A publication suffering from delayed recognition is a publication that received very little attention shortly after publication, but received recognition later. Stephen Cole proposed to use citations as a proxy for recognition (Cole, 1970). Although recognition can be given in many ways—receiving tenure is another important way in which scientists are recognized for their achievements—collecting received citations is the most practiced way to operationalize the notion of delayed recognition. This contribution is not meant as a review of the topic, but we concentrate on a few recent developments. Yet, among the many papers written by colleagues on delayed recognition we single out for mention: (Bornmann et al., 2018; Burrell, 2005; Du & Wu, 2016; El Aichouchi & Gorry, 2018; Garfield, 1980; Glänzel et al., 2003; Ke et al., 2015; Li & Ye, 2012; van Raan, 2004, 2015, 2017).

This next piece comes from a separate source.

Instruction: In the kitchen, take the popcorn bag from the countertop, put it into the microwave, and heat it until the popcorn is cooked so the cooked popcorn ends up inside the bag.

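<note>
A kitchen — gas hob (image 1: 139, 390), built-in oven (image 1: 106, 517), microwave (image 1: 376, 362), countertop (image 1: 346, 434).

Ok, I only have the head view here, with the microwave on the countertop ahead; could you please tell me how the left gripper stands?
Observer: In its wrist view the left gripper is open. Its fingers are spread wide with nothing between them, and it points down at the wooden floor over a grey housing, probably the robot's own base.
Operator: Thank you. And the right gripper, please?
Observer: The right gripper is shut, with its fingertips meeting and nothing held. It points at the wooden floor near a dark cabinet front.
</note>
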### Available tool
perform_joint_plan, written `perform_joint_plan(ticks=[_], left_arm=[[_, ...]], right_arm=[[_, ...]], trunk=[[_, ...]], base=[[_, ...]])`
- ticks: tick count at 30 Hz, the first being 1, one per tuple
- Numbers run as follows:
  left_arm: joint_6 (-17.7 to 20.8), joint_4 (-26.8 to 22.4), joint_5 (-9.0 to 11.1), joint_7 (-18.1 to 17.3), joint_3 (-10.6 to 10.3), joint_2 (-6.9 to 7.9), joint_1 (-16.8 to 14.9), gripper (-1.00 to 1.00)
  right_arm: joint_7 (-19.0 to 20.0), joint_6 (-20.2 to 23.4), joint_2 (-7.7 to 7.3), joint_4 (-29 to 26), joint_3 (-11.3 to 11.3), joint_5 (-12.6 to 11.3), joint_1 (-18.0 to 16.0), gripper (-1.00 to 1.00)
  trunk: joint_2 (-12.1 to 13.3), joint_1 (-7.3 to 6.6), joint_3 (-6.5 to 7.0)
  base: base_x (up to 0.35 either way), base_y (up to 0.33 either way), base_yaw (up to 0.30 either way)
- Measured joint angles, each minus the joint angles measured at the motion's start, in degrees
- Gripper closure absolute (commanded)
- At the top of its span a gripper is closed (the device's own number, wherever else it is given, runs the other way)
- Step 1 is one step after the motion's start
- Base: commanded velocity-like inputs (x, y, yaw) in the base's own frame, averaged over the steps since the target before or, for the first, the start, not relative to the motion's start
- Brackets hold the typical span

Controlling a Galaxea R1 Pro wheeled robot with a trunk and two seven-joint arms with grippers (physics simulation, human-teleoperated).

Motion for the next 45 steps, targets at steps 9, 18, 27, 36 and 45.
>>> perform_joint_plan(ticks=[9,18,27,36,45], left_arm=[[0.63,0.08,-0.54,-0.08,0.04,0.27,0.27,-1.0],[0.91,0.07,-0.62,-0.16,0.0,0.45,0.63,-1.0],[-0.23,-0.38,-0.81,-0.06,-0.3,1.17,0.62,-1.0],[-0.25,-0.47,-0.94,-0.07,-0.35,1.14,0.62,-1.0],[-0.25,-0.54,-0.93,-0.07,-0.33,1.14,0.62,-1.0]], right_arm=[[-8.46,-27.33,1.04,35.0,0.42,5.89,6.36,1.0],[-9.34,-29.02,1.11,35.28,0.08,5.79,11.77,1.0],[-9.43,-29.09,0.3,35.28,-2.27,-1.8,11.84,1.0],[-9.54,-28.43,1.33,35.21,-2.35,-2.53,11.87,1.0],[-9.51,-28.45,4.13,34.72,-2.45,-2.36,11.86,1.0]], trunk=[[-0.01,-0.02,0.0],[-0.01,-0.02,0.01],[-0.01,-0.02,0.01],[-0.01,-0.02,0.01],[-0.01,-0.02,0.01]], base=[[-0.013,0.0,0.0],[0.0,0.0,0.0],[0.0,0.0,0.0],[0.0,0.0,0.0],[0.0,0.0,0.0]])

In this short paper we will discuss three aspects: naming of the phenomenon, recent methods based on a cumulative citation curve and re-interpretation of delayed recognition as a fuzzy concept.
The concept of delayed recognition in relation to persons or articles has also been described as premature discovery, suffering from Mendel’s syndrome, being late bloomers or being ahead of one’s time. Mendel’s work on the rules of heredity is often considered as the prototype case. Yet, Mendel’s work was not totally unknown before the 20th century as mentioned by Garfield (1970), giving reference to Zirkle (1964).
In an article published in 2004, Ton van Raan proposed the name “sleeping beauty” for an article suffering delayed recognition (van Raan, 2004). This catchy term took on immediately: on June 3, 2018 van Raan’s article had already received 176 citations in the Web of Science (WoS). When the value, importance or usefulness of such a “sleeping beauty” is finally recognized in another article, denoted here as P, serving as a wake-up call for the scientific community (leading to general recognition of the “sleeping beauty”), article P is referred to as the Prince, continuing the metaphor of the story of the Sleeping Beauty. The act of “awakening” the sleeping beauty is then sometimes referred to as “the kiss.”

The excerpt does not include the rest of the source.